Comme ajouts, elle cite l’installation de meilleurs équipements de chargement et de déchargement des navires au terminal maritime, afin d’augmenter son efficacité, et des changements au réseau de terminaux de distribution, dont le coût est inclus dans le projet. De plus, puisque le chantier a débuté en retard, il a été décidé d’augmenter la cadence des travaux afin de respecter l’échéancier, ce qui signifie plus d’heures supplémentaires et une facture plus salée.

« C’est le choix qu’on a fait, pour entrer sur le marché dès début 2017 », précise Maryse Tremblay. On cite notamment la reprise de la construction aux États-Unis et la faiblesse du dollar pour justifier l’importance de mettre en marché le ciment rapidement. Pour sa part, la ministre Dominique Anglade n’a pas semblé apprécier ces ajouts en cours de projet. « Il y a eu des sous-estimations importantes au niveau de l’ingénierie du projet qui ont mené à ce résultat-là. Il n’y a personne qui peut être content de la situation actuelle. »

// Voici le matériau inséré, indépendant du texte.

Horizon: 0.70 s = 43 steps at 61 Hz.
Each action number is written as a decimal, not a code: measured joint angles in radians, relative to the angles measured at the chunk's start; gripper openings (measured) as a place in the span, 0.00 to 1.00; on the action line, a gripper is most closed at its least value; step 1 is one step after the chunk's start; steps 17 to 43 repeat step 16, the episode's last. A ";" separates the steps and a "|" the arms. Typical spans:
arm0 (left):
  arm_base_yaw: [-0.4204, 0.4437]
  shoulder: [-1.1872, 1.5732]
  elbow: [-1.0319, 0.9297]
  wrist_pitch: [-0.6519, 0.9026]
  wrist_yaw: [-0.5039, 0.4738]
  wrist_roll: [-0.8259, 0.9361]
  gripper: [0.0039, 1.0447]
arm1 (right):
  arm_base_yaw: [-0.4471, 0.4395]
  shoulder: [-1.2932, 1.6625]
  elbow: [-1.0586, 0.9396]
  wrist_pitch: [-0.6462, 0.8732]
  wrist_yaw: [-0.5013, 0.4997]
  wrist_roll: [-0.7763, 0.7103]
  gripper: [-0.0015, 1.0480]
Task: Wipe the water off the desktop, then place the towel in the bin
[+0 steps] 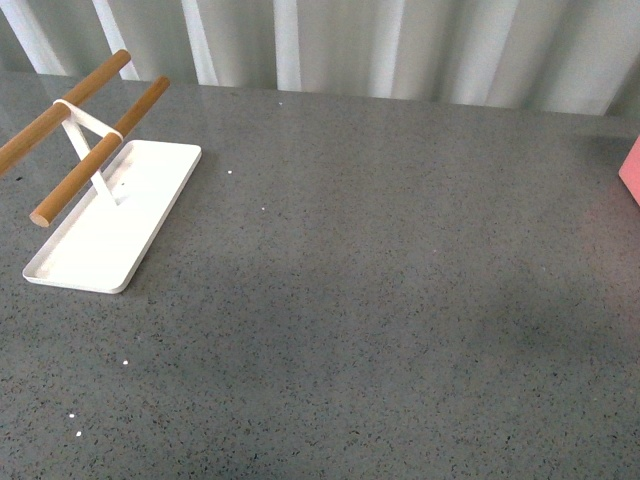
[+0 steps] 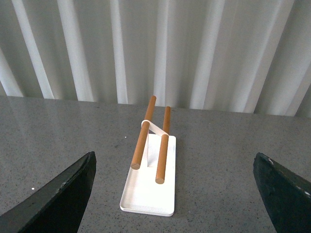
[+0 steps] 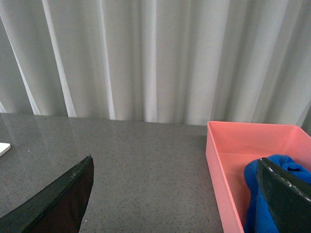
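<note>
The dark grey speckled desktop fills the front view; no arm shows there. In the right wrist view the blue plush towel lies inside the pink bin, partly hidden behind one black finger. My right gripper is open and empty, one finger over the bin, the other over the desktop. Only a pink corner of the bin shows at the right edge of the front view. My left gripper is open and empty above the desktop, facing the white tray.
A flat white tray carrying two wooden rods on a white bracket stands at the far left; it also shows in the left wrist view. Pale curtains hang behind the table's far edge.
</note>
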 joint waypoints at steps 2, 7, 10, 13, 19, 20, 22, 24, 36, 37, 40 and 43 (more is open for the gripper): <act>0.000 0.000 0.000 0.000 0.000 0.000 0.94 | 0.000 0.000 0.000 0.000 0.000 0.000 0.93; 0.000 0.000 0.000 0.000 0.000 0.000 0.94 | 0.000 0.000 0.000 0.000 0.000 0.000 0.93; 0.000 0.000 0.000 0.000 0.000 0.000 0.94 | 0.000 0.000 0.000 0.000 0.000 0.000 0.93; 0.000 0.000 0.000 0.000 0.000 0.000 0.94 | 0.000 0.000 0.000 0.000 0.000 0.000 0.93; 0.000 0.000 0.000 0.000 0.000 0.000 0.94 | 0.000 0.000 0.000 0.000 0.000 0.000 0.93; 0.000 0.000 0.000 0.000 0.000 0.000 0.94 | 0.000 0.000 0.000 0.000 0.000 0.000 0.93; 0.000 0.000 0.000 0.000 0.000 0.000 0.94 | 0.000 0.000 0.000 0.000 0.000 0.000 0.93; 0.000 0.000 0.000 0.000 0.000 0.000 0.94 | 0.000 0.000 0.000 0.000 0.000 0.000 0.93; 0.000 0.000 0.000 0.000 0.000 0.000 0.94 | 0.000 0.000 0.000 0.000 0.000 0.000 0.93; 0.000 0.000 0.000 0.000 0.000 0.000 0.94 | 0.000 0.000 0.000 0.000 0.000 0.000 0.93; 0.000 0.000 0.000 0.000 0.000 0.000 0.94 | 0.000 0.000 0.000 0.000 0.000 0.000 0.93; 0.000 0.000 0.000 0.000 0.000 0.000 0.94 | 0.000 0.000 0.000 0.000 0.000 0.000 0.93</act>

Le député de Gaspé et responsable au Parti québécois de la région de la Gaspésie–Îles-de-la-Madeleine, Gaétan Lelièvre, n’est pas prêt à dénoncer ces modifications. « Je fais la distinction entre un projet qui n’a pas marché, et dont le gouvernement doit défrayer les coûts. Ici, le projet a été amélioré, sans argent public. Il s’agit d’un investissement supplémentaire pour la région. »

Des changements dans l’administration

La ministre de l’Économie a indiqué prendre les grands moyens pour s’assurer de la rentabilité du projet. « Des conditions ont été mises en place avec le financement du gouvernement. […] Des experts sont arrivés sur le chantier au niveau de l’évaluation du projet pour donner une vision claire de l’ensemble de la situation. »

McInnis confirme que de nouvelles ressources humaines ont été ajoutées, tout en restant vague sur leur nombre et la nature exacte de leurs fonctions. Christian Dubé, de la Caisse de dépôt et placement, s’est dit « très déçu » par l’ancienne administration de McInnis. « Des changements ont été apportés, et nous sommes très confiants envers la nouvelle équipe. »

Ciment McInnis a présentement onze lobbyistes inscrits au registre québécois afin de plaider en faveur de la cimenterie de Port-Daniel. Le mandat en vigueur jusqu’en 2018 comprend des « démarches » afin d’« obtenir d’entités ou autorités gouvernementales de l’aide financière pour la réalisation du Projet, dont notamment l’achat des équipements qui seront installés au site de la cimenterie. Les programmes visés sont inconnus à ce jour et cette aide financière pourrait prendre la forme de prêts ou tout autre avantage pécuniaire. Les montants sont inconnus à ce jour ». L’usine de Port-Daniel-Gascons devrait être inaugurée en novembre 2016. Les premières exportations de ciment sont prévues au printemps 2017.